Le paysage du droit de la procédure pénale est en constante évolution, notamment en ce qui concerne les modalités de déroulement des procédures d'appel. Dans un contexte de recours croissant aux procédures simplifiées, la Cour de cassation, par son arrêt n° 30069, déposé le 1er septembre 2025, a apporté une clarification essentielle et d'un grand impact pratique. La décision, qui a vu B. A. comme prévenu et le Dr P. S. comme président et le Dr S. R. comme rapporteur, annule avec renvoi une décision de la Cour d'appel de Messine, réaffirmant un principe cardinal : la demande opportune de plaidoirie orale par le défenseur ne peut être rejetée, sous peine de nullité absolue de la procédure.
L'arrêt s'inscrit dans le débat sur l'application de l'article 598-bis du Code de procédure pénale, qui a introduit le régime de procédure sur pièces ordinaire pour les procédures d'appel. Cette norme vise à simplifier les procédures, en permettant que le jugement se déroule sans la présence physique des parties, par l'échange de mémoires écrits. L'objectif est l'efficacité, mais le législateur a prévu une clause de sauvegarde : le droit du défenseur de demander la plaidoirie orale. Cette demande, si elle est régulière et opportune, devrait entraîner l'abandon de la procédure sur pièces au profit de l'audience publique ou de chambre avec participation. Le cas de B. A. est emblématique : bien que la défense ait formulé une demande formelle de discussion orale, la Cour d'appel a procédé par une procédure en chambre sans participation, ce qui constitue une grave violation procédurale.
La Cour de cassation, par l'arrêt en question, a statué un principe sans équivoque, dont la maxime mérite d'être rapportée intégralement :
En matière de procédure d'appel, sous le régime de procédure sur pièces ordinaire introduit par l'art. 598-bis du Code de procédure pénale, lorsque le défenseur de l'accusé a présenté une demande régulière et opportune de plaidoirie orale, le déroulement du procès selon une procédure en chambre sans participation a lieu selon un modèle procédural totalement différent de celui choisi, avec l'absence du défenseur dans un cas où sa présence est obligatoire, déterminant ainsi une nullité absolue et insanable aux effets de l'art. 179, alinéa 1, du Code de procédure pénale.
Cette affirmation est d'une portée fondamentale. En termes simples, cela signifie que si l'avocat de l'accusé demande expressément à discuter l'affaire en audience, le juge ne peut pas décider "à la table", c'est-à-dire sans sa présence. Faire cela nie au défenseur la possibilité d'exercer pleinement son rôle, qui est obligatoire par la loi. L'absence du défenseur dans un contexte où sa présence est due et demandée transforme une erreur procédurale en une "nullité absolue et insanable", le plus grave type de nullité (art. 179, alinéa 1, c.p.p.). Cela entraîne l'annulation de la décision et la nécessité de refaire le procès.

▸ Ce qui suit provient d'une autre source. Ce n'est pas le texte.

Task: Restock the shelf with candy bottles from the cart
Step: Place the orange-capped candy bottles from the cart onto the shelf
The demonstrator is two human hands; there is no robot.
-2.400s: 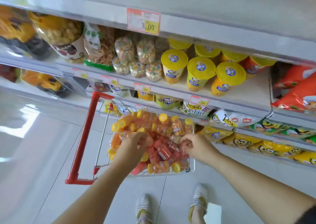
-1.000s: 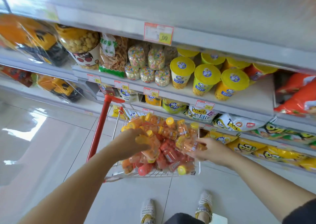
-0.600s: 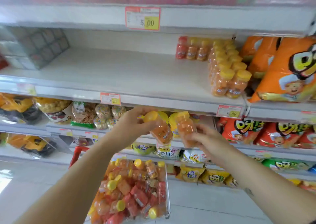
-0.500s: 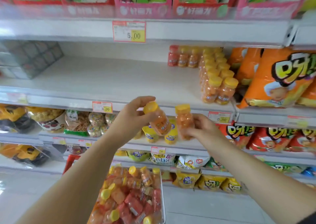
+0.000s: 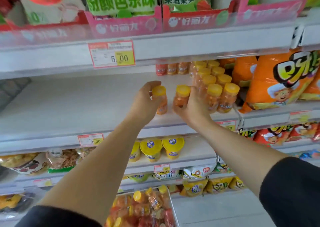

La décision renvoie explicitement à l'art. 111 de la Constitution italienne, qui consacre le principe du procès équitable, et à l'art. 6 de la Convention européenne des droits de l'homme (CEDH), qui protège le droit à un procès équitable. Ces références soulignent que le droit à la défense et au contradictoire ne sont pas de simples formalités, mais des piliers irréductibles de tout système judiciaire démocratique. La possibilité pour le défenseur d'argumenter oralement devant le juge est une garantie essentielle pour l'effectivité de la défense.
La Cour de cassation précise que la nullité est absolue car le défaut de plaidoirie orale, malgré la demande, altère profondément le modèle procédural choisi et imposé par la loi. Il se produit une absence du défenseur dans un cas où sa présence est obligatoire et sollicitée, portant atteinte directement à la régularité du contradictoire et au droit de défense, violant les principes fondamentaux du procès équitable. Cela entraîne :
Cette interprétation de la Cour de cassation s'aligne sur des précédents conformes (comme le n° 44361 de 2024 et le n° 15098 de 2025), consolidant un courant jurisprudentiel qui freine les interprétations excessivement extensives de la procédure sur pièces.
L'arrêt n° 30069/2025 de la Cour de cassation représente un point d'ancrage important dans l'équilibre entre l'efficacité procédurale et les garanties fondamentales. Il souligne avec force que l'innovation procédurale ne peut jamais sacrifier le cœur du droit de défense et le principe du contradictoire. Pour les professionnels du droit, cette décision est un rappel à l'observation rigoureuse des formes procédurales et au respect des demandes des parties. Pour les citoyens, c'est la confirmation que, même face à des procédures visant la rapidité, le droit d'être entendu et défendu pleinement reste une valeur irréductible de notre système juridique. Un procès équitable n'est pas seulement un procès rapide, mais un procès qui respecte toutes les garanties, comme l'a réaffirmé la plus haute Cour italienne.